Others think that the Fed may keep interest rates higher for longer this year.

The Federal Open Market Committee (FOMC), the rate-setting entity, will need to examine two specific situations, says Dallas Fed President Lorie Logan.

“In some scenarios, it will soon be appropriate to resume reducing the federal funds target range.
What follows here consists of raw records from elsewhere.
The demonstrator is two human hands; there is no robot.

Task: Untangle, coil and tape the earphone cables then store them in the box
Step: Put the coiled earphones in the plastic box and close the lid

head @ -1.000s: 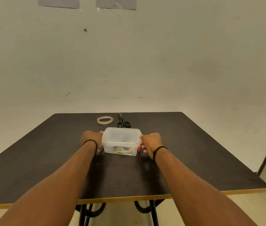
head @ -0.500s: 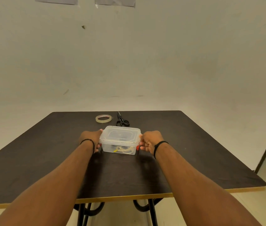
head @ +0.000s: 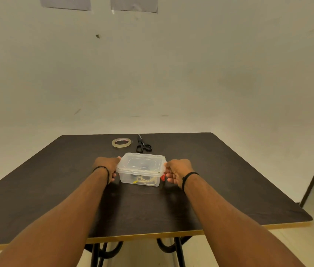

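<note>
Box point(head: 140, 171) sits mid-surface point(head: 219, 189), lid on, pale cable coil point(head: 146, 180) inside. My left hand point(head: 107, 167) and right hand point(head: 178, 170) grip its ends, fingers curled at the red latches point(head: 163, 177). Tape roll point(head: 121, 143) and scissors point(head: 142, 146) lie just behind.

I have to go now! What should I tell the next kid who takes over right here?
Left hand: grips the left end of the box.
Right hand: grips the right end, by the red latch.
Box: on the table, lid on, cables inside.
Tape and scissors: behind the box, untouched.
Done: cables are in the box, lid is on.
Left: cannot tell if the latches are locked; check both.
</note>
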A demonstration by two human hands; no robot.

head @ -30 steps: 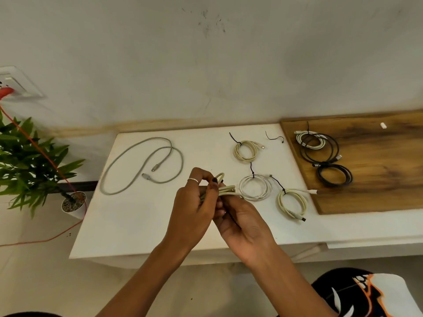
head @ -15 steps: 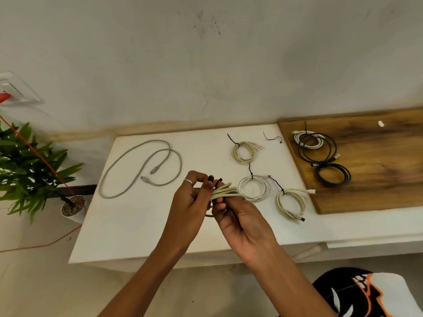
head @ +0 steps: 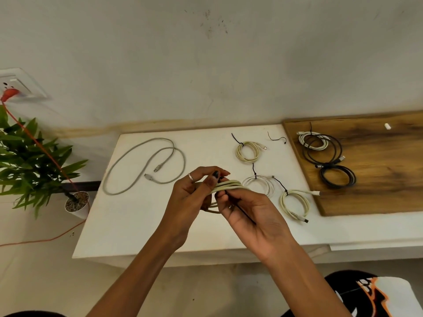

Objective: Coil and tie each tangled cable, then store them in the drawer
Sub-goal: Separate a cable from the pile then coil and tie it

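Pale plaster wall rises behind a white table (head: 137,220) whose right end meets a brown wooden board (head: 377,186). Above the table's near middle, my left hand (head: 192,202) has its grip clamped on a cream cable coil (head: 227,186), fingers curled round the bundled loops. My right hand (head: 254,211) pinches a thin black tie (head: 242,210) that crosses the coil, its loose end trailing over my palm. Far left on the table lies a loose grey cable (head: 146,161), uncoiled. To the right of my hands rest three tied coils: a cream one (head: 248,151) farther off, a white one (head: 258,185) just beside my fingers, another cream one (head: 295,203) nearer the board. Black and white coils (head: 325,156) sit on the board. A potted plant (head: 34,163) stands at far left.
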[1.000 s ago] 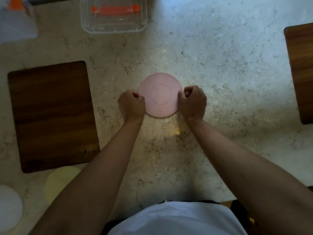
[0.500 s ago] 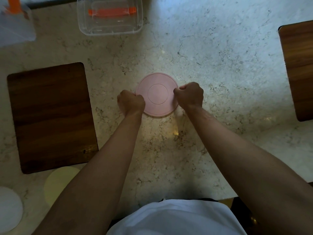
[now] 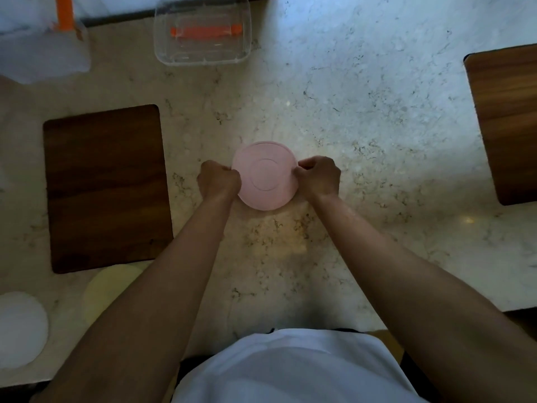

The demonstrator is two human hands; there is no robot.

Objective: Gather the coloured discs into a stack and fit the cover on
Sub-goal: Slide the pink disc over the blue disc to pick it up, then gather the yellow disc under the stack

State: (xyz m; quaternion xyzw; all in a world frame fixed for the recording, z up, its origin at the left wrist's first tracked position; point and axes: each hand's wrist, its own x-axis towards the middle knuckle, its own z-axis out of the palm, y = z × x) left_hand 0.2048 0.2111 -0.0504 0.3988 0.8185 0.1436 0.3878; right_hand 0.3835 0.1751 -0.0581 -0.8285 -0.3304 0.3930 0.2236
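Note:
A round pink disc [image 3: 266, 175] with a raised centre ring lies on the marble counter [image 3: 363, 126] in the middle. My left hand [image 3: 218, 181] grips its left edge with curled fingers. On the opposite side my right hand [image 3: 319, 177] pinches its right edge. A pale yellow disc [image 3: 109, 289] lies flat near the front left, partly hidden by my left forearm. Beside it at the far left edge is a white disc [image 3: 20, 330]. Whether anything lies beneath the pink disc is hidden.
A dark wooden board [image 3: 106, 187] lies left of the pink disc, another wooden board [image 3: 507, 123] at the right edge. A clear plastic box [image 3: 203, 30] with an orange handle stands at the back, a second translucent container [image 3: 40, 45] at the back left.
Both hands stay on the pink disc's edges; the right hand has shifted its fingers slightly up along the rim. The disc stays in place on the counter.

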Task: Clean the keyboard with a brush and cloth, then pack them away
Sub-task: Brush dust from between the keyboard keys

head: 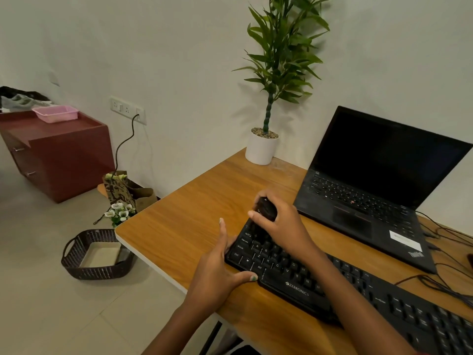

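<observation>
A black keyboard [332, 285] lies across the wooden desk [184, 221], running from the middle to the lower right. My right hand [284, 224] grips a black brush [266, 208] and holds it down on the keys at the keyboard's far left corner. My left hand [220, 272] holds the keyboard's left end, thumb along the front edge and fingers against the side. No cloth shows in the view.
An open black laptop [371, 190] stands behind the keyboard, cables [445, 278] trailing to its right. A white potted plant [262, 147] sits at the desk's back corner. On the floor left of the desk are a dark woven basket [76, 265] and a paper bag with flowers [120, 196].
</observation>
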Motion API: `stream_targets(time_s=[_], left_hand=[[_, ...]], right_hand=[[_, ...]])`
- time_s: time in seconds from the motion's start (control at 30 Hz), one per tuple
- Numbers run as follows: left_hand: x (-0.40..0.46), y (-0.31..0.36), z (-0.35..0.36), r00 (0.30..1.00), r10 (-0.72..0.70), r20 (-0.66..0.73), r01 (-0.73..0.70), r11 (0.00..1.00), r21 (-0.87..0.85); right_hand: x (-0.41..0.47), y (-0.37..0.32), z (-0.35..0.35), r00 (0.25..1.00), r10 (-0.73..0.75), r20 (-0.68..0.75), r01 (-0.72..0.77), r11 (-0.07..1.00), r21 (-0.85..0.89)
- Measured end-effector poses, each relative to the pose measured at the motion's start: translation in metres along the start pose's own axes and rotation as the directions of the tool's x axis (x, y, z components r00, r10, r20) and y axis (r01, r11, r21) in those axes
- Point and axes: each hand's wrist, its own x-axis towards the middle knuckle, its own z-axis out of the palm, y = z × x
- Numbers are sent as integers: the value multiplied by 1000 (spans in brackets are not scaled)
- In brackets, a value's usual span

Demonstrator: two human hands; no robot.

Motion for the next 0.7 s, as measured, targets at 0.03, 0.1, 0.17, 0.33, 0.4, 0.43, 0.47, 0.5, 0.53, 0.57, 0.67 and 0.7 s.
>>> stream_targets(time_s=[0.03,0.1,0.17,0.33,0.4,0.43,0.47,0.5,0.53,0.57,0.67,0.7], left_hand=[[0,0,0,1000,-1,-1,1,1000,2],[0,0,0,1000,2,-6,-2,1000,2],[0,0,-1,1000,6,-10,-6,1000,5],[0,-1,0,1000,21,-10,-21,1000,17],[0,-2,0,1000,21,-15,-20,1000,16],[0,-1,0,1000,17,-16,-17,1000,13],[-1,-1,0,1000,18,-15,-17,1000,13],[-1,0,0,1000,22,-15,-22,1000,17],[-1,1,0,1000,22,-11,-21,1000,17],[-2,1,0,1000,17,-8,-17,1000,13],[-1,0,-1,1000,14,-6,-14,1000,19],[0,0,0,1000,12,-5,-12,1000,24]], right_hand=[[1,-1,-3,1000,0,21,-1,999,40],[7,2,-7,1000,23,6,-23,999,28],[12,5,-5,998,32,-61,-37,997,-70],[10,-17,18,989,-81,124,84,996,-22],[14,-20,18,986,-81,146,83,996,-10],[17,-17,15,992,-61,109,66,997,-46],[20,-12,12,997,-45,58,52,992,-111],[22,-6,9,999,-35,9,36,983,-180],[21,-1,8,999,-27,-29,20,977,-212],[19,3,7,999,-16,-51,6,982,-191],[10,-1,8,1000,-16,-5,16,999,34],[8,-3,6,999,-18,27,16,996,84]])
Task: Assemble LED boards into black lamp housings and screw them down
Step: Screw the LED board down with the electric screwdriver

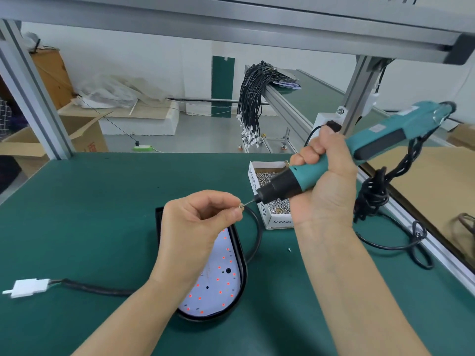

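Observation:
A black lamp housing (243,276) lies on the green mat, with a white LED board (218,283) dotted with red LEDs seated inside it. My left hand (198,222) hovers above the housing and pinches a small screw (241,206) between thumb and forefinger. The screw meets the bit of a teal electric screwdriver (308,176). My right hand (326,181) grips the screwdriver's body, tilted with the bit pointing down-left. The housing's black cable (97,289) runs left to a white connector (28,287).
A white cardboard box of screws (273,211) stands right of the housing, partly behind the screwdriver. One loose screw (289,250) lies on the mat. The screwdriver's black cord (377,191) hangs at right. A bundle of black wire harnesses (253,98) drapes over the aluminium rail behind.

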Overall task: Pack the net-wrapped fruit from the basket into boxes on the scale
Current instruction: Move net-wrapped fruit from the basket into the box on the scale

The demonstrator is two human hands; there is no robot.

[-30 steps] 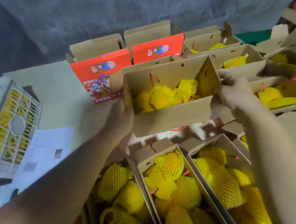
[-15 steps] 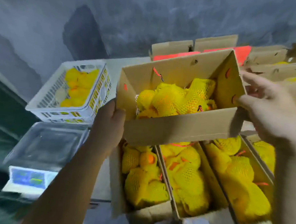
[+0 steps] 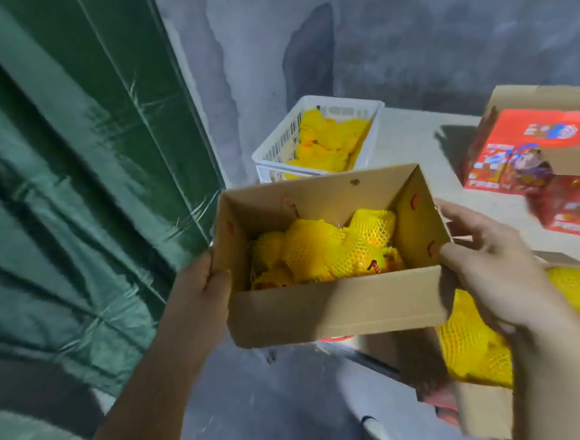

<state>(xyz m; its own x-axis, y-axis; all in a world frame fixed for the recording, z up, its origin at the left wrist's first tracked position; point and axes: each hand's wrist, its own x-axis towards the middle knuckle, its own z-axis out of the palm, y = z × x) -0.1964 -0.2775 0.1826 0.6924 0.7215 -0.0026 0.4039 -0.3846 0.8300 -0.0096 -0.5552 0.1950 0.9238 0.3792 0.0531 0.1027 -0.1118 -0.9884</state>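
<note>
Carrying a part-filled box between two hands

The left hand (image 3: 205,284) and right hand (image 3: 494,268) are gripping the box (image 3: 330,305) by its ends, netted fruit (image 3: 331,248) lying inside; the basket (image 3: 321,143) is sitting just behind. Next, I'd guess, comes setting it level on the scale, unseen here.

We can read almost nothing here. The red printed boxes (image 3: 540,151) at the right carry cartoon artwork and a strip of white capital letters along the lower edge, beginning perhaps with "FRE", but blur keeps us from making out any whole word.
</note>
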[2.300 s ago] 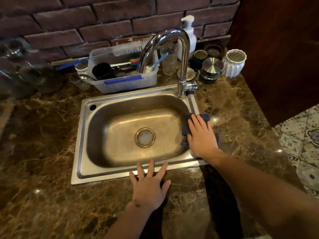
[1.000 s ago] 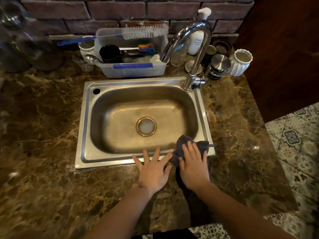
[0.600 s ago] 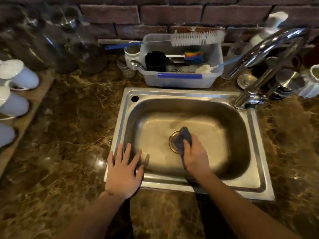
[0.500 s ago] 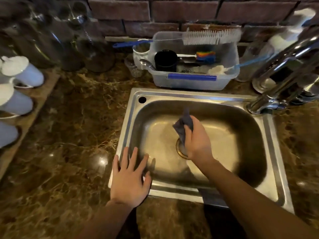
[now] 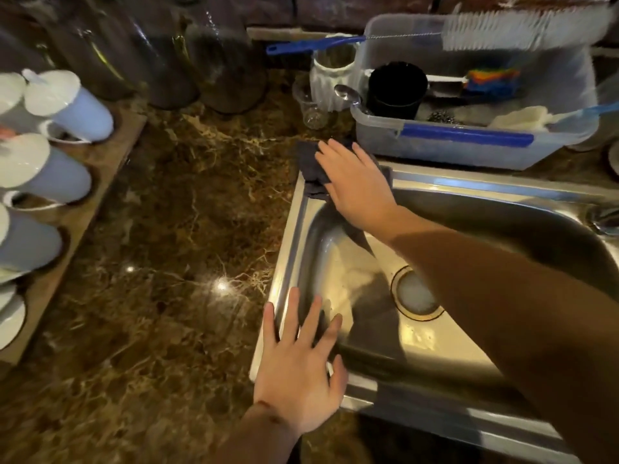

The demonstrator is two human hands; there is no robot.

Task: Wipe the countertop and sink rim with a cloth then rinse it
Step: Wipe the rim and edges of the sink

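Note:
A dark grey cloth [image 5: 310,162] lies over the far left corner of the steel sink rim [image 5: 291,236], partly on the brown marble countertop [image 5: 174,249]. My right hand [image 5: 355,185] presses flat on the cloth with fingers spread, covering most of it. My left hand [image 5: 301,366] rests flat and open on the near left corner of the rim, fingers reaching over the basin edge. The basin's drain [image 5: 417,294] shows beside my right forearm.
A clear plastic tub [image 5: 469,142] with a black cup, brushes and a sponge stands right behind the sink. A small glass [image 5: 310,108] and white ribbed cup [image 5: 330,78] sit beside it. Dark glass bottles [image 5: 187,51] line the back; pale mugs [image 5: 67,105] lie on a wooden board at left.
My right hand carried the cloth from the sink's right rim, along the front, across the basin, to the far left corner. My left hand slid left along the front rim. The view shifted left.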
In other scenarios, we’ll need to hold rates at least at the current level for quite some time,” Logan said in a Feb. 6 Chapultepec Conference speech.

Fed staff, according to the minutes released on Feb. 20, indicated that the central bank will not observe much progress on inflation in 2025.

“Inflation in 2025 was expected to be similar to 2024’s rate, as the effects of the staff’s placeholder assumption for trade policy put upward pressure on inflation this year,” the document stated.

Inflation could then return to the 2 percent goal by 2027.

Speaking at an automotive symposium in Detroit earlier this month, Chicago Fed chief Austan Goolsbee said it would be challenging to determine whether upward price pressures result from tariffs or underlying headwinds.

“If we see inflation rising or progress stalling in 2025, the Fed will be in the difficult position of trying to figure out if the inflation is coming from overheating or if it’s coming from tariffs,” he said.

“That distinction will be critical for deciding when or even if the Fed should act.”

As for Fed Chair Jerome Powell, he has refrained from remarking too much on trade policy.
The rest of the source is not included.